Blondie had never thought of Raven that throughout the school year. Everyone knew her story, destinies to poison Apple White, and then defeated back into the darkness by true love. The perfect ending. Just right.
But now, that ending was not certain. The story had become distorted, the clear vision marred by choice.
"It's not right."
Blondie felt her chest tighten as she scrolled through her friends MyChapter pages. There were statuses of anger, pride, confusion and any other emotion you could type down onto a blog page.
Raven Queen and the Rebels.
Blondie knew her story, she knew her role, she knew the consequences for deviation. Balance was everything. Familiarity the only source of stability.
"Was Raven Queen really that evil? To wreck everything everyone had worked for?"
Blondie looked outside to the changing scenery. Everything was so…contorted. The green trees which needed a touch more red to signify fall. The brisk wind that needed more chill to suit the season. The tart smell of pies that almost seemed burnt.
Nothing was right anymore, it was as if the whole world had abdicated its own place, searching for something else. Why was the world trying to spite her? Why was everything trying to rebel?
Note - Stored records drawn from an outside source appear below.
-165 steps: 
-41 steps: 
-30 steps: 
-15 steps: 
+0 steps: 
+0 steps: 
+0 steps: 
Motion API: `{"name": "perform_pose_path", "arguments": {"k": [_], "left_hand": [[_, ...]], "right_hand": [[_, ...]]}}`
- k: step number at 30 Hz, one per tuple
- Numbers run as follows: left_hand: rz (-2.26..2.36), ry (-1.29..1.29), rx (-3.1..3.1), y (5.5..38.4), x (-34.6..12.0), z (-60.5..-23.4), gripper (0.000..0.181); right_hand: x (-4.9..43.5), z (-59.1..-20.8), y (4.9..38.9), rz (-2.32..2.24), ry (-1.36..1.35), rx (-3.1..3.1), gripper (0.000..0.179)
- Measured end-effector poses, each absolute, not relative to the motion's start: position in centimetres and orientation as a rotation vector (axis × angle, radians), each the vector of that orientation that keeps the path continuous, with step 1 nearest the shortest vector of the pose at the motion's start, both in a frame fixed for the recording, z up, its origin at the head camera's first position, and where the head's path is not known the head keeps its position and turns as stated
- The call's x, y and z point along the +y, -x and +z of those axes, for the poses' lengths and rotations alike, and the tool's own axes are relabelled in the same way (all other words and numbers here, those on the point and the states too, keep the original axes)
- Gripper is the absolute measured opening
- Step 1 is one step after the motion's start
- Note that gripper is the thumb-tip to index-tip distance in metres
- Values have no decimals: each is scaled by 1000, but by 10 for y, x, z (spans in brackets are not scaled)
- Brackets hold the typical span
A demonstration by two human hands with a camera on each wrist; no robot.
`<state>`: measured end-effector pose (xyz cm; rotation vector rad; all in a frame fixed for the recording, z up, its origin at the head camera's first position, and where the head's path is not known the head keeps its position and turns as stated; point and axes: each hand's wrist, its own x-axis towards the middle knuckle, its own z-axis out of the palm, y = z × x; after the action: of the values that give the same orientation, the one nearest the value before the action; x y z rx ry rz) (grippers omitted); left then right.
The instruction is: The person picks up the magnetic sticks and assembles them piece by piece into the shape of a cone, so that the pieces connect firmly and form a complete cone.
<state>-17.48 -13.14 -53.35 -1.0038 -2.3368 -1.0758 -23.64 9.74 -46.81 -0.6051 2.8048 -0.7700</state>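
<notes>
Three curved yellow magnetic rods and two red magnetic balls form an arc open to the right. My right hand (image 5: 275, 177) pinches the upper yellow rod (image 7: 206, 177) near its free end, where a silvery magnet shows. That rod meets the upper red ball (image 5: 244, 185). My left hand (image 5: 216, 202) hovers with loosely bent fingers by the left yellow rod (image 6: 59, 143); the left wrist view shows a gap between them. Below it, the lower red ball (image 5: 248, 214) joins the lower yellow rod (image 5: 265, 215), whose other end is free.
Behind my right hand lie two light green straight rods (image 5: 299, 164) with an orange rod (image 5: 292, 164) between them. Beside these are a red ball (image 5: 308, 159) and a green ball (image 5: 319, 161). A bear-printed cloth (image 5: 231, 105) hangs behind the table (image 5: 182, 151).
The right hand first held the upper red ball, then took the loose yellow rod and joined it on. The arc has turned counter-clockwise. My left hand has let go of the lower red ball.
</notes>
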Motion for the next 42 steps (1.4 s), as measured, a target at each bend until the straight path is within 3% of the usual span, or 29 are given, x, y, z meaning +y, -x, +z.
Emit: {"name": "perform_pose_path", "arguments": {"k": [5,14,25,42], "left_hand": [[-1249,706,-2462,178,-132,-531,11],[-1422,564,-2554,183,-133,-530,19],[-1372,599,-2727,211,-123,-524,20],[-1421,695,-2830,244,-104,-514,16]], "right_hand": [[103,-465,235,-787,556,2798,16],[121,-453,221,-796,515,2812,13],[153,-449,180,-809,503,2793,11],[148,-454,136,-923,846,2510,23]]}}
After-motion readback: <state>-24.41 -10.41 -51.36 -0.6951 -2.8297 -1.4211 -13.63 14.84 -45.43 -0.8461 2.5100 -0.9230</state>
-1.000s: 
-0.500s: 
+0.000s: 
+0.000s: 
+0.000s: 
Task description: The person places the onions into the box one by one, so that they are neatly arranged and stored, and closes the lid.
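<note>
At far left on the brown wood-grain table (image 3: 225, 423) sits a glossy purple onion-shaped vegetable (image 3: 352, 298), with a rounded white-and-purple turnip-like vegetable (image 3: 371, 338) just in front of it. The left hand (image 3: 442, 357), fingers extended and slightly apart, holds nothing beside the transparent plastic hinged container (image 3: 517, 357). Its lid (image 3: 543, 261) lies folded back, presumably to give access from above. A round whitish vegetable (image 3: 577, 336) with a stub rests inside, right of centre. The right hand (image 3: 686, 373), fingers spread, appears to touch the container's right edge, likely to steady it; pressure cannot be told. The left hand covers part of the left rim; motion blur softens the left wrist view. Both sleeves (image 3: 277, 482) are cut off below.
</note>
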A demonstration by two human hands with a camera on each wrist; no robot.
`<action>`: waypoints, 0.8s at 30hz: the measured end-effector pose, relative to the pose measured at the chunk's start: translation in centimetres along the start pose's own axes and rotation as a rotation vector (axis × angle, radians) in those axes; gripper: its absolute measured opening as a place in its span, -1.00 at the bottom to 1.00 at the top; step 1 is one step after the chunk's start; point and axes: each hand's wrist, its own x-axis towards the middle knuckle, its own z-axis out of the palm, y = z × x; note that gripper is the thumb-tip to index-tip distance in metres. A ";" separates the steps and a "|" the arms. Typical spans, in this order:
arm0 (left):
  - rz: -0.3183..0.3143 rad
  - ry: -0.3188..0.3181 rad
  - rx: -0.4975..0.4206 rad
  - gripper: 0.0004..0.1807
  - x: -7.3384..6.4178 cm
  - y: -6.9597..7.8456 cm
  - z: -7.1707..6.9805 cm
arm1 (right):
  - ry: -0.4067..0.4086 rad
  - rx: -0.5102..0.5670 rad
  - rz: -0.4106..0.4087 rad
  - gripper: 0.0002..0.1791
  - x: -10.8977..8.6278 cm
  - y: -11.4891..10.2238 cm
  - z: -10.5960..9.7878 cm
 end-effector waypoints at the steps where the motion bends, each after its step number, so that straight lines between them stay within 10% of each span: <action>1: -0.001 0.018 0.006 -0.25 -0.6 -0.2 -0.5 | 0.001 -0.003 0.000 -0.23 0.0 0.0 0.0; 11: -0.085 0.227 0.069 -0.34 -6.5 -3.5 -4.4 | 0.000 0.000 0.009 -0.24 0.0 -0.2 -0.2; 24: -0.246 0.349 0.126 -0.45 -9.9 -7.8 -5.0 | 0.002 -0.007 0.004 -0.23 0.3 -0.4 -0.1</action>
Why was everything…trying to leave her?
"This isn't right."
The carriage stopped at her cottage, a small place at the end of the road. The ride was too short, nearly two minutes too short. She shook her head.
"This is getting to be too much."
She hopped off and slowly made her way back home. At least now she could be home. At least now she could be protected. In her own home she was safe from the rebel world. The trees who refused to brown, the wind that refused autumn's influence, and the pies that smelled of burnt crust. She was in her own home…where everything was just right.
Except, her home was the one place where everything was always wrong.
"Daddy," she called out as she walked through her door. She looked around her home. The couch was lined up against the coffee table, placing the legs at equal distance from the front door. Just right.
The book shelves were place just near the window so it would glow in the natural light. Just right.
The rugs were aligned perfectly with the halls, so as to line up in the center and lead the eye to the last door of the hallway. Just right.
And yet, Blondie knew everything was wrong. She walked into the kitchen to see her father over the stove.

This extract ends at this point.